- **WORK INSTRUCTIONS**: Here is the task for the listing below: output exactly the lines from the one containing "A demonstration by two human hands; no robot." through the one containing "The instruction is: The", and leave out the pictures.
──────── THE DATA ────────
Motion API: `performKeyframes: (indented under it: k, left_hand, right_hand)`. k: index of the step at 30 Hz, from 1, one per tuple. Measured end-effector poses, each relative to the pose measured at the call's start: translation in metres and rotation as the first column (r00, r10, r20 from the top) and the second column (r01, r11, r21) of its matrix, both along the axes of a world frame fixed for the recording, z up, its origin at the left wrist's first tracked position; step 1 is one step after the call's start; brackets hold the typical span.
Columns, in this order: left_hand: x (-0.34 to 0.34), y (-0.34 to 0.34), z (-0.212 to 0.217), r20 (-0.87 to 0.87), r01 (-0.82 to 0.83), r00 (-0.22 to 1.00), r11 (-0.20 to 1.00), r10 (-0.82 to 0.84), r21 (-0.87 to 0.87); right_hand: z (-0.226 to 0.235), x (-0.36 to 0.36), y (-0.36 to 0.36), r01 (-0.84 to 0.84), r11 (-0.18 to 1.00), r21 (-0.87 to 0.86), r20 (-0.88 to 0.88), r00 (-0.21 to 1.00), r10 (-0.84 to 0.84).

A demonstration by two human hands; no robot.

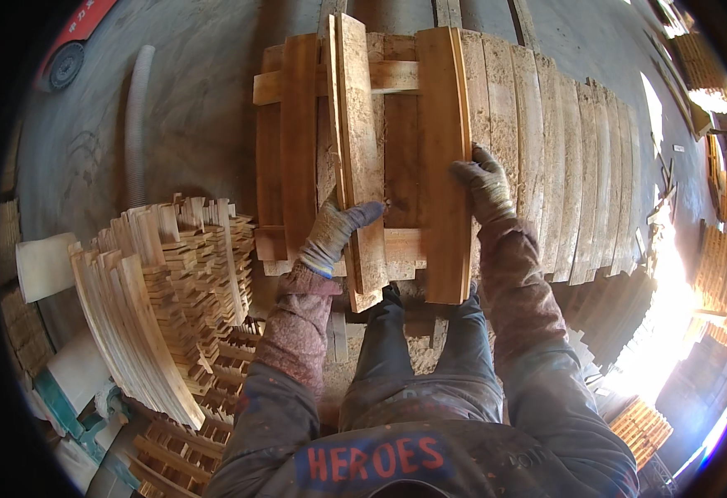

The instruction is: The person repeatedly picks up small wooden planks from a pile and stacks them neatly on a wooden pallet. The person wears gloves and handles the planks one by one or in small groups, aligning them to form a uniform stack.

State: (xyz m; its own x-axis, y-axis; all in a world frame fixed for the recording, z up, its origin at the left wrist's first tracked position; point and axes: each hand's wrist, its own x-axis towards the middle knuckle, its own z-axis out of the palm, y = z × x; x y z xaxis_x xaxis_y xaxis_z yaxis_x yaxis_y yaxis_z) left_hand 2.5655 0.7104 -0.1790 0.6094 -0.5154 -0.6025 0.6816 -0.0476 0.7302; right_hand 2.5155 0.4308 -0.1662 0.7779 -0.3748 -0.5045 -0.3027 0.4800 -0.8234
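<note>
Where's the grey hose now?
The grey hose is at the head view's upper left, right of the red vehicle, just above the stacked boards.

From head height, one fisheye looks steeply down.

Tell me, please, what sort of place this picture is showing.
Probably a woodworking shop or timber warehouse: sawdust-speckled boards lie side by side, a pile of cut wood stands at the left, and a red vehicle shows at upper left.

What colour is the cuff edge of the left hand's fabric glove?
The cuff edge is mostly blue, seen in the head view.
</note>
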Motion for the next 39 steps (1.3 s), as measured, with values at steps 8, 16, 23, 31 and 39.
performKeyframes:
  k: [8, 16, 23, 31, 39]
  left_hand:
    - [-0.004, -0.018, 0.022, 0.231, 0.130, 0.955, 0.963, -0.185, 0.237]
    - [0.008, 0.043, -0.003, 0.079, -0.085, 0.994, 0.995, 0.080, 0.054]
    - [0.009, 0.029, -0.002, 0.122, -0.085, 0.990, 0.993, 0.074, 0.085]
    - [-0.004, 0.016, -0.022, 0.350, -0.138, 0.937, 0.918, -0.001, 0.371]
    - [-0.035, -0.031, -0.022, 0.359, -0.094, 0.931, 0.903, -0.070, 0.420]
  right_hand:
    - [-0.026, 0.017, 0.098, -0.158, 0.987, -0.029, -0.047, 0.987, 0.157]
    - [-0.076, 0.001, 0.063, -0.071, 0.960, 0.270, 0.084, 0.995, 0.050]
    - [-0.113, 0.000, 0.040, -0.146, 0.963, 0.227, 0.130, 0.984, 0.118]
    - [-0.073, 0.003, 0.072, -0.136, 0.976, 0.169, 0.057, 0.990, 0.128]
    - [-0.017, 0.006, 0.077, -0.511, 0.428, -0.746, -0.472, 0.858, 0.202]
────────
- **RESPONSE FOR THIS EXERCISE**:
A demonstration by two human hands; no robot.


The instruction is: The person repeatedly picks up small wooden planks from a pile and stacks them neatly on a wooden pallet. The person wears gloves and handles the planks one by one or in small groups, aligning them to form a uniform stack.

The exercise has been answered, and the work is done.